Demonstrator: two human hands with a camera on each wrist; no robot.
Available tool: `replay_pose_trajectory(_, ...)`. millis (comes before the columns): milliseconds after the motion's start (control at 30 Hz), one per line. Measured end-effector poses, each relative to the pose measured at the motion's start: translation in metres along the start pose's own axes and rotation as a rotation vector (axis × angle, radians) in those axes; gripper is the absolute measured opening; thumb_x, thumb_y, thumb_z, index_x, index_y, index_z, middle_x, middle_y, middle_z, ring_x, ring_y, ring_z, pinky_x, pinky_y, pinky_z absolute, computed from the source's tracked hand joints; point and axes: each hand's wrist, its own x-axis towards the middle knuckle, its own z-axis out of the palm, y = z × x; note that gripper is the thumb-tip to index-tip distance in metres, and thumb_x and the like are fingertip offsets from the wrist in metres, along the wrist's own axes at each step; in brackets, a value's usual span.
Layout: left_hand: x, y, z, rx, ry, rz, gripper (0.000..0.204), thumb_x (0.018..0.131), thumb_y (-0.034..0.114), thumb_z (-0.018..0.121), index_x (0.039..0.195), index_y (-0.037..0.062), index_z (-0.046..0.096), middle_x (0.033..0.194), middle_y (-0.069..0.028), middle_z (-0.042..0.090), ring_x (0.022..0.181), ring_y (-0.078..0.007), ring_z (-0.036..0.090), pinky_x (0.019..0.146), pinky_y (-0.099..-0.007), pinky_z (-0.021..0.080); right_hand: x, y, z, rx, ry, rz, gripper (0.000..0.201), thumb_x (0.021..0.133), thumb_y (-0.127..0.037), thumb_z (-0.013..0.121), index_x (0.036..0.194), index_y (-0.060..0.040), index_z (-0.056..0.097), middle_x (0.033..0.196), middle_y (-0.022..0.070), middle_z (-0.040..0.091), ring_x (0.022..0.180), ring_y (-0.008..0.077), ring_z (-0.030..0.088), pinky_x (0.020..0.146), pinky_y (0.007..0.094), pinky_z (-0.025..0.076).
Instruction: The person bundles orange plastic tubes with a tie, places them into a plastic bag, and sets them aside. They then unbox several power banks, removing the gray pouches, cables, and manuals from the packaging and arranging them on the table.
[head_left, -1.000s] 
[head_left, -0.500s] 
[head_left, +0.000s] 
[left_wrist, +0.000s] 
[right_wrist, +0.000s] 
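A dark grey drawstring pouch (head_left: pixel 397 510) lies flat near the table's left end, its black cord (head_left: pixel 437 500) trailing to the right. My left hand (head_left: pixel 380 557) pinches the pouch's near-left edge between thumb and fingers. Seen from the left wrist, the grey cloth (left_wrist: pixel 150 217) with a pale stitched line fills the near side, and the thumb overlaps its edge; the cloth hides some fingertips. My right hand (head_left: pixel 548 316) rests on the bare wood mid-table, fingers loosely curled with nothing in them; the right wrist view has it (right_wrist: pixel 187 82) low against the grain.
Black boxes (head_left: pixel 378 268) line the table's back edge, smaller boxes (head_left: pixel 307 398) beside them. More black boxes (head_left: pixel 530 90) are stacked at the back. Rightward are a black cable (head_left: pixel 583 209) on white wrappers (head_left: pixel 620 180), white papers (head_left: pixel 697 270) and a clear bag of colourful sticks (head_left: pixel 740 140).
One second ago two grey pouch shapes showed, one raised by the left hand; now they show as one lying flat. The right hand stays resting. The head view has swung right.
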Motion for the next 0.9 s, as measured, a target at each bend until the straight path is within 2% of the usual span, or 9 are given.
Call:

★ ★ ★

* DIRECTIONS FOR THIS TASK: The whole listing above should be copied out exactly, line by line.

* YOUR RESPONSE:
Demonstrator: two human hands with a camera on each wrist; no robot.
Available tool: `replay_pose_trajectory(_, ...)`. millis (comes before the columns): milliseconds after the motion's start (control at 30 Hz), one per line. Measured end-effector poses, each relative to the pose measured at the motion's start: translation in metres along the start pose's own axes and rotation as a rotation vector (axis × angle, radians) in those axes; gripper is the absolute measured opening; thumb_x, thumb_y, thumb_z, index_x, index_y, index_z, middle_x, middle_y, middle_z, ring_x, ring_y, ring_z, pinky_x, pinky_y, pinky_z absolute, computed from the source's tracked hand joints; point and axes: each hand's wrist, its own x-axis towards the middle knuckle, its own z-axis out of the palm, y = z × x; note that gripper is the thumb-tip to index-tip distance in metres, and thumb_x and the like are fingertip offsets from the wrist in metres, along the wrist's own axes at each step; in brackets, a value's usual span.
Layout: left_hand: x, y, z, rx, ry, rz, gripper (0.000..0.204), thumb_x (0.018..0.131), thumb_y (-0.034..0.114), thumb_z (-0.018..0.121), index_x (0.039..0.195), index_y (-0.037..0.062), index_z (-0.046..0.096), middle_x (0.033..0.194), middle_y (-0.069..0.028), middle_z (-0.042..0.090), ring_x (0.022..0.181), ring_y (-0.078..0.007), ring_z (-0.036..0.090), pinky_x (0.019..0.146), pinky_y (-0.099..-0.007), pinky_z (-0.021..0.080); right_hand: x, y, z, rx, ry, rz, gripper (0.000..0.201), thumb_x (0.021..0.133), thumb_y (-0.127..0.037), thumb_z (-0.013..0.121), index_x (0.036..0.194), index_y (-0.060..0.040), index_z (-0.056..0.097), middle_x (0.033..0.196), middle_y (-0.022..0.070), middle_z (-0.040..0.091), ring_x (0.022..0.180), ring_y (-0.008..0.077), ring_z (-0.030..0.088), pinky_x (0.020..0.146), pinky_y (0.007..0.094), pinky_z (-0.025..0.076).
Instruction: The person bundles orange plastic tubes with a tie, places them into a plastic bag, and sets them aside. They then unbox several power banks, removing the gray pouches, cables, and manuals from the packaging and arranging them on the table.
[head_left, -1.000s] 
[head_left, -0.500s] 
[head_left, +0.000s] 
[left_wrist, +0.000s] 
[right_wrist, +0.000s] 
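A dark grey drawstring pouch (head_left: pixel 397 510) lies flat near the table's left end, its black cord (head_left: pixel 437 500) trailing to the right. My left hand (head_left: pixel 380 557) pinches the pouch's near-left edge between thumb and fingers. Seen from the left wrist, the grey cloth (left_wrist: pixel 150 217) with a pale stitched line fills the near side, and the thumb overlaps its edge; the cloth hides some fingertips. My right hand (head_left: pixel 548 316) rests on the bare wood mid-table, fingers loosely curled with nothing in them; the right wrist view has it (right_wrist: pixel 187 82) low against the grain.
Black boxes (head_left: pixel 378 268) line the table's back edge, smaller boxes (head_left: pixel 307 398) beside them. More black boxes (head_left: pixel 530 90) are stacked at the back. Rightward are a black cable (head_left: pixel 583 209) on white wrappers (head_left: pixel 620 180), white papers (head_left: pixel 697 270) and a clear bag of colourful sticks (head_left: pixel 740 140).
One second ago two grey pouch shapes showed, one raised by the left hand; now they show as one lying flat. The right hand stays resting. The head view has swung right.
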Motion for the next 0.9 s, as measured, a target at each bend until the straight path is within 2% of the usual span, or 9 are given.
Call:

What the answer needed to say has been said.